Frans Timmermans, whose institution is responsible for processing and implementing EU laws, made the comments in a speech to the Conference of European Rabbis on Tuesday night. 

On Friday, the environmental committee in the parliament of the Walloon region of Belgium unanimously passed a motion to ban both shechita and halal methods of religious slaughter. If passed by the full regional parliament, it will come into effect in September 2019.

However, Mr Timmermans told the crowd at a dinner in Amsterdam celebrating the CER's 60th anniversary that "we at the European Commission, and I personally", would defend "freedom of religion and religious practices.

"If religious slaughter is done according to the rules, by people who are trained and certified, that should never be a problem in any society", he said, adding that he felt similarly about circumcision.

Mr Timmermans was in part responding to a speech given minutes earlier at the dinner by Rabbi Albert Guigui, chief rabbi of Brussels, who called upon the EU bureaucrat to "join us as our friend and ally in this fight for religious freedom".

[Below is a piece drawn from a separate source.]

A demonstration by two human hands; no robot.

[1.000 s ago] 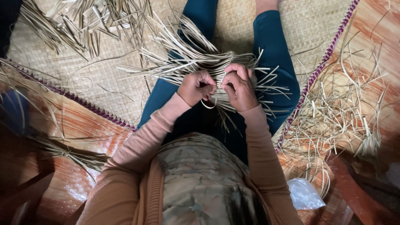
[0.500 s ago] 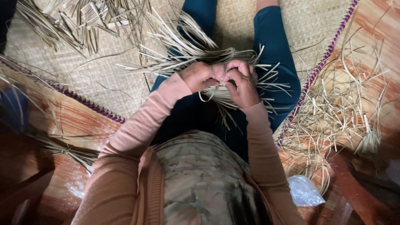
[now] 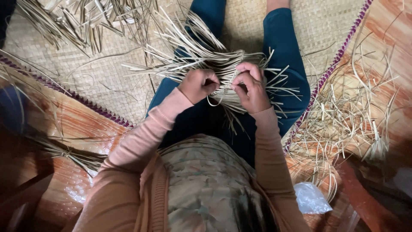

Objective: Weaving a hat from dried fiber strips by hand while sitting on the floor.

In his own speech to the conference, Rabbi Pinchas Goldschmidt, president of the CER and chief rabbi of Moscow, described the Walloon parliament's move as "a position that not only disregards the ample body of scientific evidence that supports shechita as a humane method of slaughter, but also disregards the simple fact that the shechita process conforms with all the norms of animal welfare as well as the European definition of stunning".

Rabbi Goldschmidt also identified "a prominent political party in Norway, a member of the ruling coalition, which seeks to ban circumcision", describing the policy moves in the two countries as "attacks on faith". Norway is not an EU member country.